Unsurprisingly, the outcome of CVD among PLWH remains poor. Although poorer health systems may play a part, the failure to systematically screen and manage treatable aetiologies may also be relevant. Additionally, the reporting of outcome measures was variable in terms of measures used and the timing of when events were measured. Guidance on standard reporting of outcome measures in stroke has been proposed and could be applied to CVD studies in PLWH [51, 52].

The striking rise in hypertension between 1990 and 2021 was apparent in our review. Already, policy implementation exists in how to reduce the burden of hypertension in PLWH (primary prevention), primarily by exploiting well-developed HIV health care systems [53]. However, the challenge with polypharmacy and drug interactions poses a different barrier in LMICs. Particular attention should be paid to secondary prevention as these individuals with an accrued disability may encounter additional barriers to accessing health systems and inadvertently be neglected.
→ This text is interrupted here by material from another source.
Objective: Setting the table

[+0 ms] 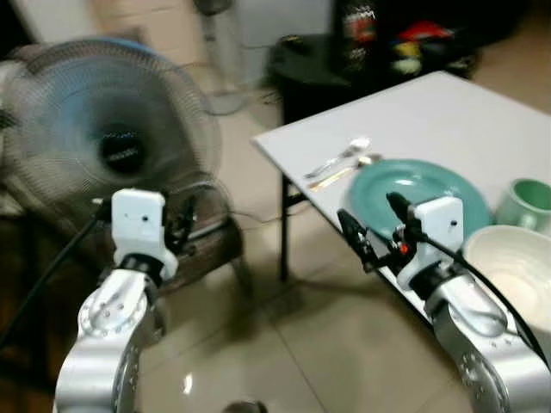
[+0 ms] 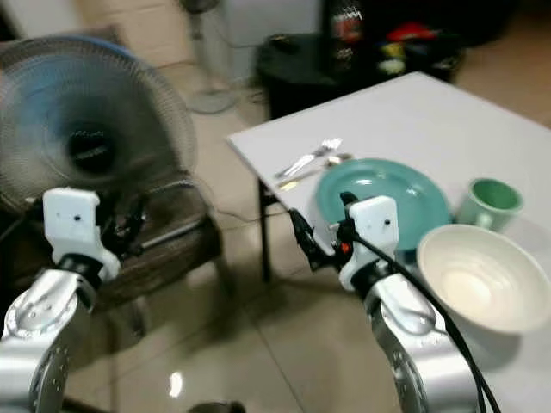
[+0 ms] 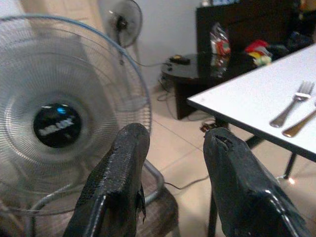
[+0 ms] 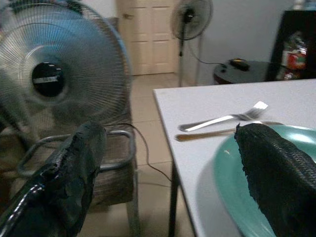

A major limitation to this review is the dependence on mostly low-level observational studies, which limited our ability to pool data in a meta-analysis, and was subject to bias and confounding. Moreover, almost all studies were hospital-based, restricting our understanding of milder CVD cases at risk of subsequent events and further disability or fatal events in the community. Although three studies demonstrated excess CVD risk in PLWH, which is consistent with reports in HICs, we still have less understanding of CVD-associated cognitive risk in PLWH. Current data suggest that some of the underlying pathobiology of stroke and vascular-associated cognitive impairment might be interrelated [54]. Therefore, it is essential to develop a robust understanding of any vascular component involved in cognitive impairment in PLWH so that successful primary prevention strategies for stroke can be integrated with those for cognitive impairment. Investment in surveillance cohorts of PLWH across SSA focusing on non-communicable diseases is emerging, but more are needed. In time, this will give robust incidence, prevalence, mortality and disability metrics and inform policy [53, 55, 56]. However, standardised reporting of risk factors, aetiology and outcome will be crucial in supporting the advancement of this field.

Conclusions

The clinical phenotype of CVD among PLWH over the last three decades in LMICs has evolved and transitioned to an older group with overlapping cerebrovascular risk factors. There is an important need for further rigorous population-based studies and large observational cohort studies of PLWH in LMICs and to standardise reporting to facilitate understanding, guide appropriate interventions and evaluate its impact.

Declarations

Conflict of Interest

The authors declare no competing interests.

Human and Animal Rights and Informed Consent

This article does not contain any studies with human or animal subjects performed by any of the authors.